**EXERCISE:** Repeat only the stretch of lines below that runs from the line with "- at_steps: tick" through the line with "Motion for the", unaltered.

[Opening PROVIDED INFORMATION section]

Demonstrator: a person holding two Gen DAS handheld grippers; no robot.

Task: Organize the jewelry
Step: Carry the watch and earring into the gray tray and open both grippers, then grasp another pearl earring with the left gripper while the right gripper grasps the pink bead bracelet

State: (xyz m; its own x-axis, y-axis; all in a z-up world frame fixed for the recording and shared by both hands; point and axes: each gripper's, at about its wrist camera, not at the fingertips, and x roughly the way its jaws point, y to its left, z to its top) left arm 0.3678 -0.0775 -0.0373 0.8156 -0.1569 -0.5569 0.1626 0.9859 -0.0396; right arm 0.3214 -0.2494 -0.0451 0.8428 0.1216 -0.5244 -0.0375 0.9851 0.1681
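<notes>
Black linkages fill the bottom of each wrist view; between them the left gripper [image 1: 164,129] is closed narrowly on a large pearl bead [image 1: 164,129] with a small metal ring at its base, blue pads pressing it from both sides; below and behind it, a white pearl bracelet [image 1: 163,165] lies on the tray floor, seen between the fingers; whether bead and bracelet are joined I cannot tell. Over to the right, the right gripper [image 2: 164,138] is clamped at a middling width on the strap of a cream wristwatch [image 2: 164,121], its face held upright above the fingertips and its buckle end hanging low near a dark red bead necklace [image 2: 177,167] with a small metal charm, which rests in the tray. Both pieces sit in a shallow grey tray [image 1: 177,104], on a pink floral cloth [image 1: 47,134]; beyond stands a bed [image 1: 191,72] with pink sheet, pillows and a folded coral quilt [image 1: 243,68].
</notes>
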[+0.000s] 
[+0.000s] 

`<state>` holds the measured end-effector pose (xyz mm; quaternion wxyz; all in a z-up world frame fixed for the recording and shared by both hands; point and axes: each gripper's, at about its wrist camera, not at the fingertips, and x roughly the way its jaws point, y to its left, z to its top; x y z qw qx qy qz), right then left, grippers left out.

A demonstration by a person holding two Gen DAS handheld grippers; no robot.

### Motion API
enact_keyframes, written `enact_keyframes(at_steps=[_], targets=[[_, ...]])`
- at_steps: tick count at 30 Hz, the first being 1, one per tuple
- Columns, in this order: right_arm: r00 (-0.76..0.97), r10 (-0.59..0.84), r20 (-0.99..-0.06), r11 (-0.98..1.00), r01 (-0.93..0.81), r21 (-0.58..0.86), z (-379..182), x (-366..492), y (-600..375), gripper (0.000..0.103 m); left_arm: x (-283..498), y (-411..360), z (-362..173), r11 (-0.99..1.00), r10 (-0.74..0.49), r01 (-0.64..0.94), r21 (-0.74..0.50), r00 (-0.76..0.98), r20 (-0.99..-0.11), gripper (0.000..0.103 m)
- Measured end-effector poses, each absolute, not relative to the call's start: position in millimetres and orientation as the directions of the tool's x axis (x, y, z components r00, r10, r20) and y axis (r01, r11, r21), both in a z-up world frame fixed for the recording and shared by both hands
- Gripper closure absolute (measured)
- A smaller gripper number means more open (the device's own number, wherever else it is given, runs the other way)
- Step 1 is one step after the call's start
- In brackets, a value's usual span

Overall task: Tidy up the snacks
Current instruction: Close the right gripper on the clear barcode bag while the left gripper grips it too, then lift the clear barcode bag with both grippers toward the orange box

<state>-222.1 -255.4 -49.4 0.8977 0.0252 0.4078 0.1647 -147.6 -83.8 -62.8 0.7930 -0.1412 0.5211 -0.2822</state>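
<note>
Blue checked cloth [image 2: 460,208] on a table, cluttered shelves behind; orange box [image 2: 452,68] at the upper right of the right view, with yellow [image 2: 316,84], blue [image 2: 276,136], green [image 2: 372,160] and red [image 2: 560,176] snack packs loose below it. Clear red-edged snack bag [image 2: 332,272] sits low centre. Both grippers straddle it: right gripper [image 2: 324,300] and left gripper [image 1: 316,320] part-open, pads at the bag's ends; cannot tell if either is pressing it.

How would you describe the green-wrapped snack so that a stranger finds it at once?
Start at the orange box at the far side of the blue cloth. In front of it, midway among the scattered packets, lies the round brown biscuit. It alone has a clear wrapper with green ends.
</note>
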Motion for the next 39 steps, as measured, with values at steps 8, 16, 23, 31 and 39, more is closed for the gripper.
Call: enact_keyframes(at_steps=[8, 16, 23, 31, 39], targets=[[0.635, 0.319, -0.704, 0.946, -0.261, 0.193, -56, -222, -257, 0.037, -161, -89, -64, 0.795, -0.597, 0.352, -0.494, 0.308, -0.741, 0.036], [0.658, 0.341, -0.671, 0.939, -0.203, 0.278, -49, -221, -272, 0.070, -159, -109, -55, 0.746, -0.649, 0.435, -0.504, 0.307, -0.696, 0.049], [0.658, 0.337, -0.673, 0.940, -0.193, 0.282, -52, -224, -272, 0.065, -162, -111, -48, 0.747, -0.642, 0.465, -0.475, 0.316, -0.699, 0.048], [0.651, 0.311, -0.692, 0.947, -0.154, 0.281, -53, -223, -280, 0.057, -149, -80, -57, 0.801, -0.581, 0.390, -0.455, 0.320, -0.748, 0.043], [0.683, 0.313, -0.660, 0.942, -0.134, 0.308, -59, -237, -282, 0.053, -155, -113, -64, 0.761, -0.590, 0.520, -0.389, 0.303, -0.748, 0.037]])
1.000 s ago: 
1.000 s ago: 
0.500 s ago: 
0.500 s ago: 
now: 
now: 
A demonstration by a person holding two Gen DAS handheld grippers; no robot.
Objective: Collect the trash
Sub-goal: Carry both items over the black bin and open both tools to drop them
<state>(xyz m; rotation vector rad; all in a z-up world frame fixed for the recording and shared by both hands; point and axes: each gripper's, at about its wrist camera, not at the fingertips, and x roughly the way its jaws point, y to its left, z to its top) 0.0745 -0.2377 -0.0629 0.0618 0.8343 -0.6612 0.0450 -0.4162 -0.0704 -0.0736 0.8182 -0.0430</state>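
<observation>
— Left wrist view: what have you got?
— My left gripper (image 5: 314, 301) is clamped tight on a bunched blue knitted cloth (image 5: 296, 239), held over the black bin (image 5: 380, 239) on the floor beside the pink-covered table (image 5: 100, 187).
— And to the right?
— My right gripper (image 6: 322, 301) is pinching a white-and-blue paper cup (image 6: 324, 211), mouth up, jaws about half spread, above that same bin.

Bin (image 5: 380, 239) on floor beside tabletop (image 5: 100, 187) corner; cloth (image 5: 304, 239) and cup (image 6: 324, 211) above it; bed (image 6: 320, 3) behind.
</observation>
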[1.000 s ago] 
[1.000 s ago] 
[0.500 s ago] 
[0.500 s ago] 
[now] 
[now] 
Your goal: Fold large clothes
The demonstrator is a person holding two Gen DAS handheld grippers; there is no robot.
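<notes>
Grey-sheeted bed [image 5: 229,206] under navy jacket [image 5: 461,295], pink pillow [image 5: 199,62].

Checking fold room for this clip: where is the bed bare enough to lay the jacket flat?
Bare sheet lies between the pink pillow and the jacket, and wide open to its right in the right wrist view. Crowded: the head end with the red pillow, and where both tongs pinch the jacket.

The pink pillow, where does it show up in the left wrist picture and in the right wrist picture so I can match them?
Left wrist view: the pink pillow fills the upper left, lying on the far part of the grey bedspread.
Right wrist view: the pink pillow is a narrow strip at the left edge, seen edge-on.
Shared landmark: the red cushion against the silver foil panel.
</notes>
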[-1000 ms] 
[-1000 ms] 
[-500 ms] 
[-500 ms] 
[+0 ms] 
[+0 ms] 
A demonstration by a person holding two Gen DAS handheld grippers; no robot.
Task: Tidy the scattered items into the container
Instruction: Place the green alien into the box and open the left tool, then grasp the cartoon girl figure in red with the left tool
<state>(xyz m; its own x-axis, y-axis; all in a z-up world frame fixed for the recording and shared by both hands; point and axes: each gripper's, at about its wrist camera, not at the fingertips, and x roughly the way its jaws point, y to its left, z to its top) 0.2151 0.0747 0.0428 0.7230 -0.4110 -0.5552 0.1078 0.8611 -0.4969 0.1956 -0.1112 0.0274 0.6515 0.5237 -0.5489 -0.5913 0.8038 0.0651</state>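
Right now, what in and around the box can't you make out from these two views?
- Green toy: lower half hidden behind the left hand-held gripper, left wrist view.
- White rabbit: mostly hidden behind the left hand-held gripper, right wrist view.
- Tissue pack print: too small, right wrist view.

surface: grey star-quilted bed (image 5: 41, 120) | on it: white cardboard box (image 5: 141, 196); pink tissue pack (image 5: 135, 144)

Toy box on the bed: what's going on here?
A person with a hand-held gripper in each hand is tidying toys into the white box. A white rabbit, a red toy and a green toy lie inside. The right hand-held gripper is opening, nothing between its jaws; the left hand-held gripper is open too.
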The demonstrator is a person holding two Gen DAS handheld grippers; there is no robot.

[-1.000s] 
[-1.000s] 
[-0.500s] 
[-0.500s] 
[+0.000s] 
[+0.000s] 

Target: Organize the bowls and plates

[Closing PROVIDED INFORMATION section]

**ANSWER BELOW:**
- at_steps: tick count at 30 Hz, the first being 1, one per tuple
- Columns, in this order: right_arm: r00 (-0.76..0.97), r10 (-0.59..0.84), r20 (-0.99..-0.06), r11 (-0.98..1.00), r01 (-0.93..0.81), r21 (-0.58..0.86), z (-379..182), x (-366..492), y (-600..375), gripper (0.000..0.103 m); left_arm: x (-283..498), y (-411..360), z (-362..173), r11 (-0.99..1.00), r10 (-0.74..0.49), r01 (-0.64..0.94), r21 (-0.74..0.50), r00 (-0.76..0.98), r20 (-0.99..-0.11), gripper (0.000..0.103 m)
- Measured end-effector poses, each absolute, not relative to the call's start: position in millimetres and orientation as the directions of the tool's x axis (x, y, z components r00, r10, r20) and y axis (r01, r11, r21), both in a z-up world frame fixed for the recording and shared by both hands
- Gripper closure absolute (measured)
- A smaller gripper number means more open (the device's own number, wherever else it is given, runs the other way)
- Step 1 is one step after the call's start
- In brackets, a value's usual span

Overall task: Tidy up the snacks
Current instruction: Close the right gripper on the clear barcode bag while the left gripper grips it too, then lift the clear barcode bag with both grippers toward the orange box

<state>-222.1 -255.4 -49.4 0.8977 0.0252 0.4078 0.1647 -147.6 -83.8 -62.8 0.7930 -0.1412 0.5211 -0.2822</state>
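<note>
Blue checked cloth [image 2: 460,208] on a table, cluttered shelves behind; orange box [image 2: 452,68] at the upper right of the right view, with yellow [image 2: 316,84], blue [image 2: 276,136], green [image 2: 372,160] and red [image 2: 560,176] snack packs loose below it. Clear red-edged snack bag [image 2: 332,272] sits low centre. Both grippers straddle it: right gripper [image 2: 324,300] and left gripper [image 1: 316,320] part-open, pads at the bag's ends; cannot tell if either is pressing it.

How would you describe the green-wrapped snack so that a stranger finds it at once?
Start at the orange box at the far side of the blue cloth. In front of it, midway among the scattered packets, lies the round brown biscuit. It alone has a clear wrapper with green ends.
</note>
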Motion for the next 39 steps, as measured, with values at steps 8, 16, 23, 31 and 39, more is closed for the gripper.

The response is now complete.